Assignment: The pictures must be left out, while the rest of the data is copied exactly.

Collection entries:
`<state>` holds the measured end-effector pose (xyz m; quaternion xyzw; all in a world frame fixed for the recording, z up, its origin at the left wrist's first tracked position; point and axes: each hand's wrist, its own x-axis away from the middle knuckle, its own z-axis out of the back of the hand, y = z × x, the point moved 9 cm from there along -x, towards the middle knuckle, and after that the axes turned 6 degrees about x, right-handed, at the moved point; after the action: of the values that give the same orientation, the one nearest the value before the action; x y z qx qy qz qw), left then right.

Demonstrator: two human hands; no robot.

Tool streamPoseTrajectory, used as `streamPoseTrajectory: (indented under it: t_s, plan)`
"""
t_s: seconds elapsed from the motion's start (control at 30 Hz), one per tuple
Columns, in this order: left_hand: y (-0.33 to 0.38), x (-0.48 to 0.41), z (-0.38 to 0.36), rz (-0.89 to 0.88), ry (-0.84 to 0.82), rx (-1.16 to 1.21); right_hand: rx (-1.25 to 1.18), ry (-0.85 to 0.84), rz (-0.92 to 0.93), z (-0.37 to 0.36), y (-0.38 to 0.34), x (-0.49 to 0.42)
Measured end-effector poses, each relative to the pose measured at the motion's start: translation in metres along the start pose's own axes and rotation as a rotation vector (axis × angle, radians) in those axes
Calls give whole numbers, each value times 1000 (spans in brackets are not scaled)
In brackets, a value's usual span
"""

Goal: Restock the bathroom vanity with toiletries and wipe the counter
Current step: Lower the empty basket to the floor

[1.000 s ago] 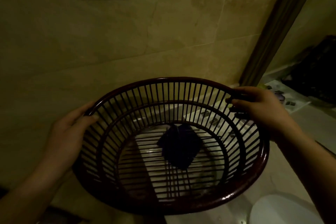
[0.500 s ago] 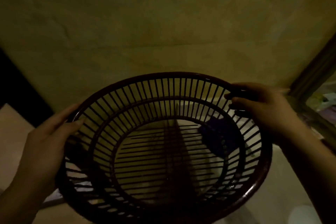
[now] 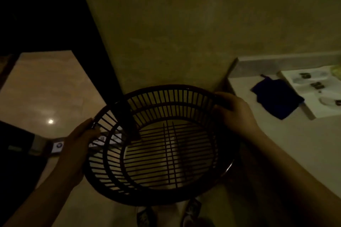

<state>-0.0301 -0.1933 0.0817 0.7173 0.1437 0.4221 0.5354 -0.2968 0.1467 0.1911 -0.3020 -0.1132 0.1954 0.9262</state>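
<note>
A person is holding an empty slatted basket (image 3: 166, 97) aloft, left hand (image 3: 81, 138) gripping one side of its rim, right hand (image 3: 234, 110) curling over the opposite side, probably for balance while carrying. Right of that grip, a blue cloth (image 3: 276, 97) is lying on the counter (image 3: 276, 143).

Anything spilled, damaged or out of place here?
Nothing spilled or broken shows. The basket, gripped at its rim by the left hand and right hand, looks empty and off the counter; a dark blue cloth lies loose on that counter.
</note>
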Motion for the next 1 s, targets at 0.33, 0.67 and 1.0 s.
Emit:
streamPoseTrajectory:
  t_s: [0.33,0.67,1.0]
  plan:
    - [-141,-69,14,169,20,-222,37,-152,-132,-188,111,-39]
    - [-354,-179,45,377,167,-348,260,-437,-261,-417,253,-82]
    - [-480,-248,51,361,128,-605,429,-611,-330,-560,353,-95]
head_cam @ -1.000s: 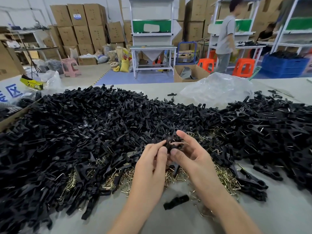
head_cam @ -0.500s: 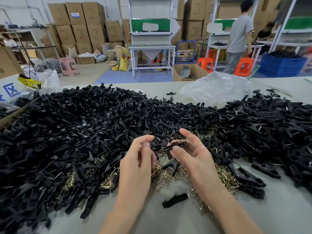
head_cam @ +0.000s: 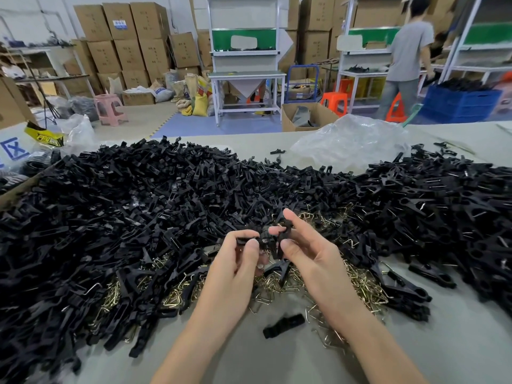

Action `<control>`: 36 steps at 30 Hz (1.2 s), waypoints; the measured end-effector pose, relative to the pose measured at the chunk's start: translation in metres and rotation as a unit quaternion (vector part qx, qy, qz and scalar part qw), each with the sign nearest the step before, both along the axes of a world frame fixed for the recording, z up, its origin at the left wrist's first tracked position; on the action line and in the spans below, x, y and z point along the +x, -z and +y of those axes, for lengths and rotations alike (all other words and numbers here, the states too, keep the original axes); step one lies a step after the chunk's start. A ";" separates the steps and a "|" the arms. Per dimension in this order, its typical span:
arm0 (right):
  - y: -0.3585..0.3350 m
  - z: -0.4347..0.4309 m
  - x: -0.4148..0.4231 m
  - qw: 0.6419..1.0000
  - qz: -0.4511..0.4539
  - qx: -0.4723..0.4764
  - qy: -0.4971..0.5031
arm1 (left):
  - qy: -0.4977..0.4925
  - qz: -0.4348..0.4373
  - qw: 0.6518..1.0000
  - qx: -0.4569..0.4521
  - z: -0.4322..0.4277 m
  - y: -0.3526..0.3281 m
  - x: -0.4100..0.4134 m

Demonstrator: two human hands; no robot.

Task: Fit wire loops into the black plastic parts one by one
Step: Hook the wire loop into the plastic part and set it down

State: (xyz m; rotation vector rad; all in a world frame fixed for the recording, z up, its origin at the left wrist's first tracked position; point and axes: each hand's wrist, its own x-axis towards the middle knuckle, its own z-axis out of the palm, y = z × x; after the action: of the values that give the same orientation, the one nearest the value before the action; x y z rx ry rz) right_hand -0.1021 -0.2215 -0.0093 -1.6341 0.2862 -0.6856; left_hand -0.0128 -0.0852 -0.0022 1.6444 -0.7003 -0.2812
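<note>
Parts meet in the gap between the two hands, held above the near edge of the black heap [head_cam: 138, 206]. The left hand [head_cam: 235, 270] has its grip pinched on a black plastic part [head_cam: 246, 240], long axis lying crosswise and pointing right. The right hand [head_cam: 313, 253] has its grip clamped on a second black piece [head_cam: 283, 241] standing nearly upright, forefinger stretched out. Whether a loop sits between them cannot be told. Spare wire loops [head_cam: 365, 286] lie on the table [head_cam: 443, 345] just below, nearer the right hand.
</note>
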 end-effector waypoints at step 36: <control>0.000 0.004 0.005 0.989 0.012 0.143 -0.046 | -0.012 0.034 0.996 -0.082 -0.002 -0.006 -0.004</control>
State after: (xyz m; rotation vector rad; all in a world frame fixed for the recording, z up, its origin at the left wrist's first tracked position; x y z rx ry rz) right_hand -0.0971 -0.2171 -0.0096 -1.3722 0.3103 -0.5285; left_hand -0.0170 -0.0873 0.0035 1.4800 -0.6351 -0.2538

Solution below:
`<state>` holds the measured end-effector pose (xyz m; quaternion xyzw; all in a world frame fixed for the recording, z up, its origin at the left wrist's first tracked position; point and axes: each hand's wrist, its own x-axis away from the middle knuckle, its own z-axis out of the back of the hand, y = z × x, the point moved 9 cm from there along -x, towards the middle knuckle, and after that the axes turned 6 degrees about x, right-handed, at the moved point; after the action: of the values that give the same orientation, the one nearest the value before the action; x y z qx qy qz qw), left then right.

Demonstrator: two human hands; no robot.

Tool streamPoseTrajectory, used as `streamPoseTrajectory: (indented under it: t_s, plan)`
"""
t_s: seconds elapsed from the motion's start (control at 30 Hz), one per tuple
Columns, in this order: left_hand: y (-0.33 to 0.38), x (-0.48 to 0.41), z (-0.38 to 0.36), rz (-0.89 to 0.88), ry (-0.84 to 0.82), rx (-1.16 to 1.21); right_hand: rx (-1.25 to 1.18), ry (-0.85 to 0.84), rz (-0.92 to 0.93), z (-0.37 to 0.36), y (-0.38 to 0.34), x (-0.49 to 0.42)
Measured end-effector poses, each relative to the pose measured at the motion's start: translation in metres along the start pose's own axes and rotation as a rotation vector (axis × angle, radians) in those axes
Calls give whole numbers, each value times 1000 (spans in brackets are not scaled)
In brackets, a value's usual span
"""

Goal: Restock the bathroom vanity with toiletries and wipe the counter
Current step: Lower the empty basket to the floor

[1.000 s ago] 
[0.500 s ago] 
[now] 

<state>-0.0301 -0.1933 0.0817 0.7173 0.1437 0.4221 0.5354 -0.2968 0.1467 0.1911 -0.3020 -0.1132 0.1954 0.9262</state>
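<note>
A person is holding an empty slatted basket (image 3: 166, 97) aloft, left hand (image 3: 81, 138) gripping one side of its rim, right hand (image 3: 234, 110) curling over the opposite side, probably for balance while carrying. Right of that grip, a blue cloth (image 3: 276, 97) is lying on the counter (image 3: 276, 143).

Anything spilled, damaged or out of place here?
Nothing spilled or broken shows. The basket, gripped at its rim by the left hand and right hand, looks empty and off the counter; a dark blue cloth lies loose on that counter.
</note>
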Motion for the next 1 s, targets at 0.33, 0.67 and 1.0 s.
Emit:
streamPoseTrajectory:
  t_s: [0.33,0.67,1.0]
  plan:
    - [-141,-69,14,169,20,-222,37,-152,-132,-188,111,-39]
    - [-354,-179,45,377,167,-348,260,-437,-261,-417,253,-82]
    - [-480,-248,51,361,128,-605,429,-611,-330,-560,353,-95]
head_cam @ -1.000s: 
head_cam @ -0.500s: 
head_cam @ +0.000s: 

Action `<control>`: 36 steps at 30 Hz (1.2 s), waypoints; the measured end-effector pose, relative to the pose measured at the chunk's start: translation in metres and rotation as a unit quaternion (vector part qx, qy, qz and scalar part qw), each with the sign nearest the step before, both along the axes of a world frame fixed for the recording, z up, its origin at the left wrist's first tracked position; on the action line and in the spans below, x, y and z point along the +x, -z and +y of those axes, for lengths and rotations alike (all other words and numbers here, the states too, keep the original axes); step one lies a step after the chunk's start. A ";" separates the steps and a "|" the arms. Per dimension in this order, its typical span:
arm0 (right):
  - y: -0.3585..0.3350 m
  - z: -0.4347..0.4309 m
  - x: -0.4148..0.4231 m
  - qw: 0.6419..1.0000
  - qz: -0.4511..0.4539
  - qx: -0.4723..0.4764
  - qy: -0.4971..0.5031
arm1 (left):
  - qy: -0.4977..0.4925
  - qz: -0.4348..0.4373
  - qw: 0.6518..1.0000
  - qx: -0.4569..0.4521
  - z: -0.4322..0.4277 m
  - y: -0.3526..0.3281 m
  - x: -0.4100..0.4134 m

Demonstrator: two human hands; no robot.

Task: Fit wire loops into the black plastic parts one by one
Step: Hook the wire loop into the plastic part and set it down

State: (xyz m; rotation vector rad; all in a world frame fixed for the recording, z up, its origin at the left wrist's first tracked position; point and axes: each hand's wrist, its own x-axis towards the middle knuckle, its own z-axis out of the palm, y = z × x; after the action: of the values that give the same orientation, the one nearest the value before the action; x y z rx ry rz) right_hand -0.1021 -0.2215 -0.0093 -1.6341 0.2862 -0.6856; left_hand -0.0128 -0.0852 -0.0022 1.6444 -0.7003 -0.2812
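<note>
Parts meet in the gap between the two hands, held above the near edge of the black heap [head_cam: 138, 206]. The left hand [head_cam: 235, 270] has its grip pinched on a black plastic part [head_cam: 246, 240], long axis lying crosswise and pointing right. The right hand [head_cam: 313, 253] has its grip clamped on a second black piece [head_cam: 283, 241] standing nearly upright, forefinger stretched out. Whether a loop sits between them cannot be told. Spare wire loops [head_cam: 365, 286] lie on the table [head_cam: 443, 345] just below, nearer the right hand.
</note>
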 end-effector waypoints at step 36: <control>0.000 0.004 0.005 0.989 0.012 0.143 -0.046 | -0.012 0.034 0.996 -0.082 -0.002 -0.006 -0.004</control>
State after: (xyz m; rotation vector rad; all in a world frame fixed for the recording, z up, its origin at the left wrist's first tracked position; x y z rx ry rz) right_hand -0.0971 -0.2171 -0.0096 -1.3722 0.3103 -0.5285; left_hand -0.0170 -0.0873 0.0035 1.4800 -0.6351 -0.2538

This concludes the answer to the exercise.